WHAT TO DO
Quote exactly the lines spanning from the top of the data below to the line that contains "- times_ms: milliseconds", including both.

INFORMATION SHOWN
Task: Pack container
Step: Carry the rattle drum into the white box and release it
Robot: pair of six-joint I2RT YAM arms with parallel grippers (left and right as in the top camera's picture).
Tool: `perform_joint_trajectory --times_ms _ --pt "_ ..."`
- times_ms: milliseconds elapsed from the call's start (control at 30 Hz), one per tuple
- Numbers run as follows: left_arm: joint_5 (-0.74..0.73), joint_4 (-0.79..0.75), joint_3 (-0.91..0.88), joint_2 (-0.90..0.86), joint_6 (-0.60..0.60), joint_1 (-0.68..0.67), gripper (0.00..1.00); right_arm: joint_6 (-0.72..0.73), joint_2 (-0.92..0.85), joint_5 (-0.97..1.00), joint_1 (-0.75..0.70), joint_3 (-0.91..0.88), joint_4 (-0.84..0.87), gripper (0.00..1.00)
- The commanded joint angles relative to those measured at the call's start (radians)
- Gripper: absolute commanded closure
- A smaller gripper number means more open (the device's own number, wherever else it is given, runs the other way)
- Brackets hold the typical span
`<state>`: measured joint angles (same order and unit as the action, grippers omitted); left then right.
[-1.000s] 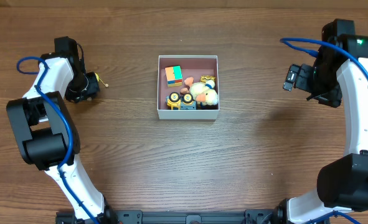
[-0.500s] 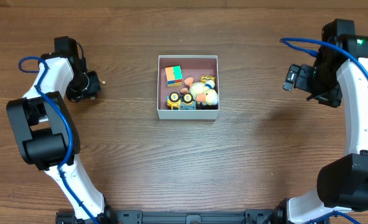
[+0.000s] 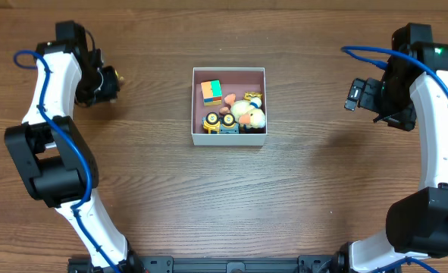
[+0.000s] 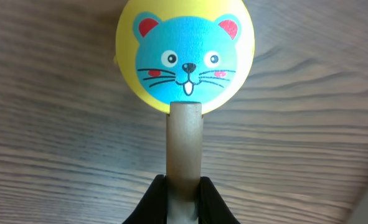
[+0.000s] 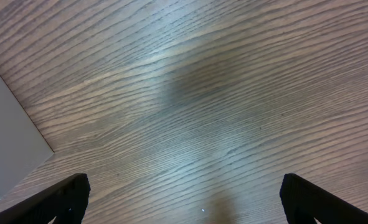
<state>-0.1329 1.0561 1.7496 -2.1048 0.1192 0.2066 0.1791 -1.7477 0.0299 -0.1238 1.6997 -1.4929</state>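
Observation:
The container [image 3: 229,139], a white-walled square box with a pink inside, sits at the table's middle, holding a multi-coloured block [image 3: 211,92], a yellow plush [image 3: 248,112] and a wheeled toy [image 3: 219,123]. Far to its left, my left gripper [image 3: 110,80] is shut on the wooden handle [image 4: 184,143] of a rattle toy [image 4: 185,56], whose round yellow head carries a blue cat face. The left gripper [image 4: 184,194] has both fingers pressed against the handle. At the right, my right gripper [image 3: 354,94] is open and holds nothing; in the right wrist view the right gripper [image 5: 184,199] shows only bare wood between its fingertips.
Brown wood-grain table [image 3: 155,189] all around the container. A pale grey flat edge [image 5: 9,137] shows at the left of the right wrist view. Both arm bases stand at the near corners.
My left gripper has finished shutting on the toy's handle and has moved with it toward the table's far edge. The right arm and the container have not moved.

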Motion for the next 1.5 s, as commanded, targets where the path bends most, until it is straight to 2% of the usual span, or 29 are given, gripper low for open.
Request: perform_joint_trajectory --times_ms 0,300,500,667,867,900,933,1000,1033,1100,1133,1167,1200,1367,1467 --pt "-0.035 0.022 0.089 0.103 -0.018 -0.069 0.94 0.003 0.012 0.002 -0.005 0.007 0.004 0.0" --pt "-0.043 -0.003 0.129 0.289 0.008 -0.355 0.86 0.003 0.012 0.002 -0.005 0.007 0.005 0.0" --pt "-0.021 -0.039 0.128 0.283 0.045 -0.556 0.84 0.003 0.012 0.002 -0.005 0.007 0.005 0.0" --pt "0.033 -0.06 0.128 0.233 0.072 -0.628 0.8 0.003 0.012 0.002 -0.005 0.007 0.004 0.0" --pt "0.003 -0.053 0.126 0.146 0.087 -0.634 0.78 0.003 0.012 0.002 -0.005 0.007 0.004 0.0" --pt "0.001 -0.052 0.126 0.13 0.087 -0.634 0.73 0.003 0.012 0.002 -0.005 0.007 0.004 0.0" --pt "0.001 -0.051 0.126 0.116 0.087 -0.634 0.61 0.003 0.012 0.002 -0.005 0.007 0.004 0.0" --pt "0.002 -0.053 0.126 0.1 0.087 -0.633 0.53 0.003 0.012 0.002 -0.005 0.007 0.004 0.0" --pt "0.002 -0.055 0.126 0.1 0.087 -0.633 0.45 0.003 0.012 0.002 -0.005 0.007 0.005 0.0" --pt "0.003 -0.056 0.129 0.112 0.086 -0.626 0.22 0.003 0.012 0.002 -0.005 0.007 0.005 0.0" --pt "0.003 -0.055 0.135 0.127 0.087 -0.62 0.18 0.003 0.012 0.002 -0.005 0.007 0.004 0.0" --pt "0.003 -0.048 0.142 0.142 0.086 -0.616 0.07 0.003 0.012 0.002 -0.005 0.007 0.005 0.0" --pt "0.003 -0.037 0.151 0.159 0.087 -0.61 0.0 0.003 0.012 0.002 -0.005 0.007 0.005 0.0" --pt "0.024 0.053 0.172 0.306 0.086 -0.579 0.0 0.003 0.012 0.002 -0.005 0.007 0.004 0.0" --pt "0.138 0.151 0.166 0.41 0.087 -0.565 0.0 0.003 0.012 0.002 -0.005 0.007 0.004 0.0"
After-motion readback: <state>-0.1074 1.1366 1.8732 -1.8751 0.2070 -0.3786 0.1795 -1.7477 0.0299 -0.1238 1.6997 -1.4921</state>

SOLUTION TO THE PROBLEM
Task: Pack container
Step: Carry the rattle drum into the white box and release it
Robot: pair of six-joint I2RT YAM arms with parallel grippers (left and right as in the top camera's picture).
Tool: `perform_joint_trajectory --times_ms _ --pt "_ ..."`
- times_ms: milliseconds elapsed from the call's start (control at 30 Hz), one per tuple

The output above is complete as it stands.